EXERCISE:
Repeat verbatim, and only, the lines of the data below, beginning at the line that contains "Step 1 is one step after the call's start" and stopping after the line that contains "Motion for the".

Source records:
━━━━━━━━

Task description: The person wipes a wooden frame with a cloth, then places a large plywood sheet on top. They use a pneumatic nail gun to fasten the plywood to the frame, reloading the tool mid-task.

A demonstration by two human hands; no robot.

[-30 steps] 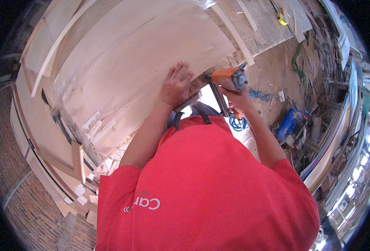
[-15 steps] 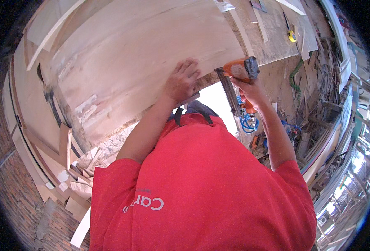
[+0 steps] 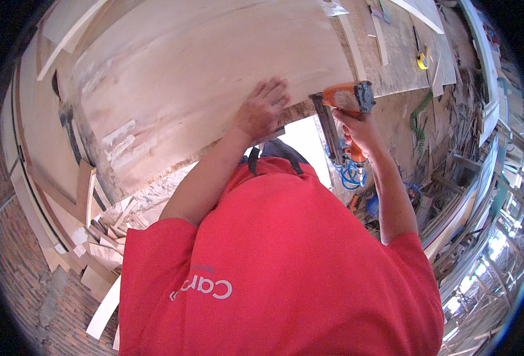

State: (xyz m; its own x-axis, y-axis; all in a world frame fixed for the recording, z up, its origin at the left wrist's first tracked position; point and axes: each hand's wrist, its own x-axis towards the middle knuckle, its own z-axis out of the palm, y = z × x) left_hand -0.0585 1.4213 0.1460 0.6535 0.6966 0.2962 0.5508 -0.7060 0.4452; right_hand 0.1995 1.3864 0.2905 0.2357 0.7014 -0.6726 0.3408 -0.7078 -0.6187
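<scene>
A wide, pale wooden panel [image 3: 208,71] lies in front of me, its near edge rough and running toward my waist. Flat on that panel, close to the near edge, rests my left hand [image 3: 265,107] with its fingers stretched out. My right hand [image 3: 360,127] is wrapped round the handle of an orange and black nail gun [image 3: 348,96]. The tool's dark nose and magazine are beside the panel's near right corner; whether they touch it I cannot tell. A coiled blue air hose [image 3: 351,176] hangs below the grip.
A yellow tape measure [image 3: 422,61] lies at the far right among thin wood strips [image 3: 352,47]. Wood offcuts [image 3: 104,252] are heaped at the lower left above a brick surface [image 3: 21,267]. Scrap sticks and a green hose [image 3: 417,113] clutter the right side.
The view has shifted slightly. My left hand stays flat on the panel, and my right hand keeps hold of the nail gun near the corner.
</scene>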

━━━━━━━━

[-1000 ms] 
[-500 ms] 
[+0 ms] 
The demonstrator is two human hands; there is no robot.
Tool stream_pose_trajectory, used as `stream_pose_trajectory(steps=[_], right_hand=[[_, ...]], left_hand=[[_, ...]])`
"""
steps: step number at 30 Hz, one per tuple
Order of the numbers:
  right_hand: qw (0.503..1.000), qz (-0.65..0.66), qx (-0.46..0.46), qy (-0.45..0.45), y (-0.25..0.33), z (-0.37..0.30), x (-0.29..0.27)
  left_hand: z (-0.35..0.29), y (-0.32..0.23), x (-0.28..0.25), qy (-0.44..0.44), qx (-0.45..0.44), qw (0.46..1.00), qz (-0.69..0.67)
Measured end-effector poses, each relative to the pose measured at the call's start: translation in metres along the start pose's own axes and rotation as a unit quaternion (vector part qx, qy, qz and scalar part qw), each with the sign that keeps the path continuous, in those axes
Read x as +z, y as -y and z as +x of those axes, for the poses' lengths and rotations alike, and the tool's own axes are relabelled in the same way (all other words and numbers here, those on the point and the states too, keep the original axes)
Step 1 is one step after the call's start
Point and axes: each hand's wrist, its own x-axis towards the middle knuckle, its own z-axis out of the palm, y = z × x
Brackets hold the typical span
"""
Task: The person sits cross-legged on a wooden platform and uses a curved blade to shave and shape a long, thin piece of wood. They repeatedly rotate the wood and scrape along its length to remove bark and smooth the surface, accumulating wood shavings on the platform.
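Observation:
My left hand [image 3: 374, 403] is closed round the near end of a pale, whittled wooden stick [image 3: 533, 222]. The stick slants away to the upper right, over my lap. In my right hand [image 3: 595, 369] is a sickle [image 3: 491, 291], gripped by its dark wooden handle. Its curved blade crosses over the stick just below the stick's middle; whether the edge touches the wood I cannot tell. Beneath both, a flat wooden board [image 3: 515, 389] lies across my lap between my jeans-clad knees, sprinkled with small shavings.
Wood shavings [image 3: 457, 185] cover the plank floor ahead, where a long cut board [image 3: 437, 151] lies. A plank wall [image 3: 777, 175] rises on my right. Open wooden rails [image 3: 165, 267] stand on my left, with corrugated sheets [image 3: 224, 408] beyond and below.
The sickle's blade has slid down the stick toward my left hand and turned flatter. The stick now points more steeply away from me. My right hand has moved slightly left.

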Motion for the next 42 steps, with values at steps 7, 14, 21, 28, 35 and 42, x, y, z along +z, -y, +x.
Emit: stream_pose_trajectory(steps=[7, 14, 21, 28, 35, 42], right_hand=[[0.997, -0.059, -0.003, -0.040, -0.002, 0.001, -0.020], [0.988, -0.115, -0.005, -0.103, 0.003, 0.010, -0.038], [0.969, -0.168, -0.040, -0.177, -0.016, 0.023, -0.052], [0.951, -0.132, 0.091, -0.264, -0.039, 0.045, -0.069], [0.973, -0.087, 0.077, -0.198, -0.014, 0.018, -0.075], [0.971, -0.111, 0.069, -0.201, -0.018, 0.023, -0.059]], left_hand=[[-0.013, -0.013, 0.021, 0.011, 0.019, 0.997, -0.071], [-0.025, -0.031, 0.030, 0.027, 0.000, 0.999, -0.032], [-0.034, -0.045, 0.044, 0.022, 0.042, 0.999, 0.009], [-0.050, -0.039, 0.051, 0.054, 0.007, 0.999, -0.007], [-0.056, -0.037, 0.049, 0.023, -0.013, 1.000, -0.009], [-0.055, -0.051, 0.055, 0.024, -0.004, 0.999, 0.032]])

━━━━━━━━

RESPONSE:
Step 1 is one step after the call's start
Point and axes: each hand's wrist, its own x-axis towards the middle knuckle, its own z-axis out of the palm, y = z × x
Brackets hold the typical span
"""
Task: The person sits cross-legged on a wooden platform and uses a curved blade to shave and shape a long, thin piece of wood. They repeatedly rotate the wood and scrape along its length to remove bark and smooth the surface, accumulating wood shavings on the platform.
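Observation:
My left hand [image 3: 374, 403] is closed round the near end of a pale, whittled wooden stick [image 3: 533, 222]. The stick slants away to the upper right, over my lap. In my right hand [image 3: 595, 369] is a sickle [image 3: 491, 291], gripped by its dark wooden handle. Its curved blade crosses over the stick just below the stick's middle; whether the edge touches the wood I cannot tell. Beneath both, a flat wooden board [image 3: 515, 389] lies across my lap between my jeans-clad knees, sprinkled with small shavings.
Wood shavings [image 3: 457, 185] cover the plank floor ahead, where a long cut board [image 3: 437, 151] lies. A plank wall [image 3: 777, 175] rises on my right. Open wooden rails [image 3: 165, 267] stand on my left, with corrugated sheets [image 3: 224, 408] beyond and below.
The sickle's blade has slid down the stick toward my left hand and turned flatter. The stick now points more steeply away from me. My right hand has moved slightly left.
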
Motion for the next 42 steps, with values at steps 7, 14, 21, 28, 35 and 42, x, y, z along +z, -y, +x.

Apart from this answer, nothing more is required.